İngiltere’de, kamuya açılan gizliliği kaldırılmış MI5 dosyaları, bir Rus ajanının 10 yıl boyunca Kraliçe Elizabeth ve ailesinin yanında nasıl yaşadığını ortaya koyuyor. Bu belgelerde, 1964 yılında Kraliçe’nin tablolarını araştıran Sir Anthony Blunt’un Sovyet ajanı olduğu gerçeğini itiraf etmesi dikkat çekiyor.
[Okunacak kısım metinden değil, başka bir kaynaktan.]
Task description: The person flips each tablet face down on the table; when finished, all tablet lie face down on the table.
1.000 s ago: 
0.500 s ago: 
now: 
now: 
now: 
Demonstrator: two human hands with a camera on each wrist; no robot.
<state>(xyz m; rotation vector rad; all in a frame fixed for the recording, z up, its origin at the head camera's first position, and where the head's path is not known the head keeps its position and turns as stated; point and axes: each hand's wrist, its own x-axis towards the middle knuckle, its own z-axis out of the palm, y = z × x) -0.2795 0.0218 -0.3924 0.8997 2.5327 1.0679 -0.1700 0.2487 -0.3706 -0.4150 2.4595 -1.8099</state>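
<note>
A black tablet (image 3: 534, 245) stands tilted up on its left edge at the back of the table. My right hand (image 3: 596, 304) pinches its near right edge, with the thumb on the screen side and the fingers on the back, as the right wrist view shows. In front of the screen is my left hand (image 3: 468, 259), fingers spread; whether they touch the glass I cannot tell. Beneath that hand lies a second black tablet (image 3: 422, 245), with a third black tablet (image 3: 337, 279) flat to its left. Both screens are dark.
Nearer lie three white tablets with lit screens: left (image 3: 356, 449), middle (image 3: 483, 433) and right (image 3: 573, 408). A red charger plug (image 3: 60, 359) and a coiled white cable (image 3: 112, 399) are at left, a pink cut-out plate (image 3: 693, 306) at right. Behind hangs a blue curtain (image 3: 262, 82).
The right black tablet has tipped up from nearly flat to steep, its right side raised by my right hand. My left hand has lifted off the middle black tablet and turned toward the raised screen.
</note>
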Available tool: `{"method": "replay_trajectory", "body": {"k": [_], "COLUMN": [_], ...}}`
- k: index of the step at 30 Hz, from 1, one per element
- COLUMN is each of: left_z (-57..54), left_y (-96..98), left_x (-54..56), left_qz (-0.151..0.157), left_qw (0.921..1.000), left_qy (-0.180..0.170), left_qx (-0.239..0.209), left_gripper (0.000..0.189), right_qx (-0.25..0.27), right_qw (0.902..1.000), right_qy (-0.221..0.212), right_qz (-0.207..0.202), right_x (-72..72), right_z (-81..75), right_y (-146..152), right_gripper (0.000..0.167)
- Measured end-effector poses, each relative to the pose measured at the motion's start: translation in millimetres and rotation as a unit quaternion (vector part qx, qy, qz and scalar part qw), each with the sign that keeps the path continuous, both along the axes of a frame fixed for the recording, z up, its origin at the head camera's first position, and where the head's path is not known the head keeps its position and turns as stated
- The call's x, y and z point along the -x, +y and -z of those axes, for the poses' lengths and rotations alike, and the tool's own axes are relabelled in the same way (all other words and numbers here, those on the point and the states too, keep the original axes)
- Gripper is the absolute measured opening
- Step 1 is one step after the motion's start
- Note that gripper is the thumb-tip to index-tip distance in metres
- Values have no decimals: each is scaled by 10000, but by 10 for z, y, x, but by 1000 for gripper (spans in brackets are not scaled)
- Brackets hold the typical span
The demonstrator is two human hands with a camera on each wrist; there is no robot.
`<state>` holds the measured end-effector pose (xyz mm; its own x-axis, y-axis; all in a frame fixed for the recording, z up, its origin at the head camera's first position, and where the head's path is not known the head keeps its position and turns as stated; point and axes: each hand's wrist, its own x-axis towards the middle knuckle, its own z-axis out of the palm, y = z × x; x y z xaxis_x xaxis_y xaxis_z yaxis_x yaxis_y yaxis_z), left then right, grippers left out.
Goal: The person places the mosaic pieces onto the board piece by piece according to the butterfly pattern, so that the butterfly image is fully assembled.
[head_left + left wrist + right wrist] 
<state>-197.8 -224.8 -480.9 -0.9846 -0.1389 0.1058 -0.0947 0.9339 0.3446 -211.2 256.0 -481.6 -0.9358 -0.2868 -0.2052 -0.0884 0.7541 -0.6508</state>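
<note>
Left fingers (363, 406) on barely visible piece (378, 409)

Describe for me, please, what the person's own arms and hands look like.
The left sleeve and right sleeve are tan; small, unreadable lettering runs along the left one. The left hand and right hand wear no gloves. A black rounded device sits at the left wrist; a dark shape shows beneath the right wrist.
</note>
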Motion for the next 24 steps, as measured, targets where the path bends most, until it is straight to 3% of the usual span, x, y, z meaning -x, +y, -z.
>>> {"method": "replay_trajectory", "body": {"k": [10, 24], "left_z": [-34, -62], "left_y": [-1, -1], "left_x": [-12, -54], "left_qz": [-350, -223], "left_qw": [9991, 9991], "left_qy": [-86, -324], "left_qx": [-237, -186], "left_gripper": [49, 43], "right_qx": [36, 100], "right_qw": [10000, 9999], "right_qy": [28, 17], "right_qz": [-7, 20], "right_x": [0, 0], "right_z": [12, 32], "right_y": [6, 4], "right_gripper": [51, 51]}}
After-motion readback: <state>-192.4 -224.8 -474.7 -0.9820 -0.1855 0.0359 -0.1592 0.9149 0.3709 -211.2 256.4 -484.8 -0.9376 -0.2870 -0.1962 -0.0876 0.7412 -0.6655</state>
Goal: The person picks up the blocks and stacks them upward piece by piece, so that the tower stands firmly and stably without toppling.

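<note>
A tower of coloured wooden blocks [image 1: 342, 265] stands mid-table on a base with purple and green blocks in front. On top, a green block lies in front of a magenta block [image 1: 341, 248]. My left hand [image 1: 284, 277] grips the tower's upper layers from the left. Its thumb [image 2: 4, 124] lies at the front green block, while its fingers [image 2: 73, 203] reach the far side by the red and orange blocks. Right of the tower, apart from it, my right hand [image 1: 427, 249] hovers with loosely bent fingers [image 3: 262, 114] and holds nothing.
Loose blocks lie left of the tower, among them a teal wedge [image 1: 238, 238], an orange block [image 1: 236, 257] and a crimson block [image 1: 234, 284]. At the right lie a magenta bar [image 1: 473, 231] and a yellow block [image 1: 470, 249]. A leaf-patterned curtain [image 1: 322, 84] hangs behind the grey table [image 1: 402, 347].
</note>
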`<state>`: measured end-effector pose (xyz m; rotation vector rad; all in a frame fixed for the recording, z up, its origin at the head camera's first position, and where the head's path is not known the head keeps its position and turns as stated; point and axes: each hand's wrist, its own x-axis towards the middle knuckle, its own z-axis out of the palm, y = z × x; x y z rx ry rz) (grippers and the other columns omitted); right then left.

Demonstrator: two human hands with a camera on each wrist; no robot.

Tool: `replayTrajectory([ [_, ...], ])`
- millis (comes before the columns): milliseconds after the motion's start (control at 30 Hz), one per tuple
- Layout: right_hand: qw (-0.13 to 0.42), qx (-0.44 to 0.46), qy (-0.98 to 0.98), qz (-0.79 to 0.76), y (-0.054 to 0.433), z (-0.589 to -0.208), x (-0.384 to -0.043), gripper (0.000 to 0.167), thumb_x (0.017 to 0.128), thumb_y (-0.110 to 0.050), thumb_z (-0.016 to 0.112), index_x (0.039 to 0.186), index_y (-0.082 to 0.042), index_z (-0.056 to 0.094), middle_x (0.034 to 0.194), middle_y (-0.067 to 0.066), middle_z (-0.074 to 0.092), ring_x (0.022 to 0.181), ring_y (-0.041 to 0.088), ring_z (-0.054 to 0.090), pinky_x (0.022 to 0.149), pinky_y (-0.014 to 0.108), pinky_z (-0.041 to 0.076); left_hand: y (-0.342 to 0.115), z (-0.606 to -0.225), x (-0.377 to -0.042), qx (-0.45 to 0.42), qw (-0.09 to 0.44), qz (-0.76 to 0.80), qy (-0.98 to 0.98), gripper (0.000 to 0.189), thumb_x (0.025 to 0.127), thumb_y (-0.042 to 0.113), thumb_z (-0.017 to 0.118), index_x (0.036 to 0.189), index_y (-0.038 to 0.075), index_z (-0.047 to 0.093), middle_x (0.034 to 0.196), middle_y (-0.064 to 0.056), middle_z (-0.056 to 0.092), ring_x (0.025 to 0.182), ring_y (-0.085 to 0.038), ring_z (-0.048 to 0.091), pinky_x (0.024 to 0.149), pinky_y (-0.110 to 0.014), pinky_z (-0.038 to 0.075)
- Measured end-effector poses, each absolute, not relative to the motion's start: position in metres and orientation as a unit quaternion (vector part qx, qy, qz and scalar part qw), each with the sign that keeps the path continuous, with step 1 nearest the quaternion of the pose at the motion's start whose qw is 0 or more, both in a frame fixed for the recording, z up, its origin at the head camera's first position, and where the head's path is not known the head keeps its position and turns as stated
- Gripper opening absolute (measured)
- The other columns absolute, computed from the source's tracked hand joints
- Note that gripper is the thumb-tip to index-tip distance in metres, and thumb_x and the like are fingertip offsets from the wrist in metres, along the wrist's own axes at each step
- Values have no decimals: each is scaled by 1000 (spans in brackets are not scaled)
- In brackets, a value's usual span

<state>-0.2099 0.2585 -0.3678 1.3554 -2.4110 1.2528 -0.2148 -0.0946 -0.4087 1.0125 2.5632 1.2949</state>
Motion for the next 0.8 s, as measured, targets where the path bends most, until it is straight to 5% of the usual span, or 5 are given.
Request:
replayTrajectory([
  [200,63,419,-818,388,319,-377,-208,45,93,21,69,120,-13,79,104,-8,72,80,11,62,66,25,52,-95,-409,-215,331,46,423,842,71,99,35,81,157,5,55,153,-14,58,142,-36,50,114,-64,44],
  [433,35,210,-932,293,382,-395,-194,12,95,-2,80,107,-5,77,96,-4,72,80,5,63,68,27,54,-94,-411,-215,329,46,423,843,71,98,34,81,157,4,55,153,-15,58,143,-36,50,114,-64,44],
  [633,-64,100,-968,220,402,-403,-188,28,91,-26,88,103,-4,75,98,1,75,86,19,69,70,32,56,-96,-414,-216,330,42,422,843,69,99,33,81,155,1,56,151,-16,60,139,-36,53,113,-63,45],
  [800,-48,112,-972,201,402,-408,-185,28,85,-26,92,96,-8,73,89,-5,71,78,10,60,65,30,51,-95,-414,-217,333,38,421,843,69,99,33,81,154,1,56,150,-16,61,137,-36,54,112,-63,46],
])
Blunt, genç yaşlarda Cambridge Üniversitesi’nde eğitim alırken Sovietler tarafından ajan olarak görevlendirilen isimlerden biri oldu. Kraliçe’nin sanat danışmanı olarak görev yapmasına rağmen, 20. yüzyılın en ünlü casus şebekelerinden biri olan Cambridge Beşlisi’ne üyelik yapmıştı. Cambridge Beşlisi, 2. Dünya Savaşı sonrasında ve 1950’lerin ortalarına kadar, İngiltere’deki çeşitli istihbarat bilgilerini Sovyetler Birliği’ne aktaran casuslardan oluşuyordu.
İkinci Dünya Savaşı sırasında Blunt, KGB yöneticilerine büyük miktarda gizli bilgi sızdırmış ve bu durum devletin üst kademelerinde büyük yankılar uyandırmıştı. Hükümet ise, Blunt’ın ajandası ve gerçeklerin sızma olasılığı nedeniyle onu görevden almamakta ısrar etti. Kraliçe’nin bu konu hakkında bilgisi, Blunt’un kanserle mücadelesi ettiği dönemlerde alındı ve 1973 yılında gerçeği öğrenmesi yönünde karar verildi. Kraliçe, kendisine ifşa edilen bu tür bir ihanet karşısında “sakin ve şaşırmadan” tepki verdi.
Şubat 1973 tarihinde Başbakan Edward Heath, Kraliçe’nin özel sekreteri Sir Martin Charteris’e durumu açıklama talimatı verdi. Dosyaya göre, Kraliçe’nin Blunt hakkında her zaman bir şüphesi olduğu öne sürülüyor. Kraliçe’nin bu konudaki duyumları ve hükümetin onunla ilgili endişeleri, devletin gizli sırlarını koruma çabaları sırasında önemli bir etki yarattı.
Bu MI5 belgeleri, “MI5: Resmi Sırlar” isimli serginin öncesinde yayımlandı; bu sergi, iç güvenlik servisi çalışmalarına kapsamlı bir bakış sunarak önemli casusluk olaylarını aydınlatacak. Dosyalar, tarihçiler ve kamuoyuna sunulacak gerçek, resmi kayıtlar içerecek olup, ünlü casusluk vakalarına dair zengin bilgiler sunmayı amaçlıyor.
Anthony Blunt, Kraliyet Ailesi’nin sanat tarihçisi olarak görev yapmadan önce, 1930’larda İngiltere’de Sovyetler tarafından işe alınmış bir ajan olarak biliniyor. 1964 yılında çift taraflı bir ajan olduğunu itiraf etmesi ve 1979 yılında Margaret Thatcher’ın dönemi itibariyle kamuoyuna açıklanması, İngiltere’de istihbarat tarihine damgasını vurdu. Blunt’un durumu, ayrıca hükümetin kriz yönetimi ve kamu güvenliği konularındaki hassasiyetini gözler önüne seriyor.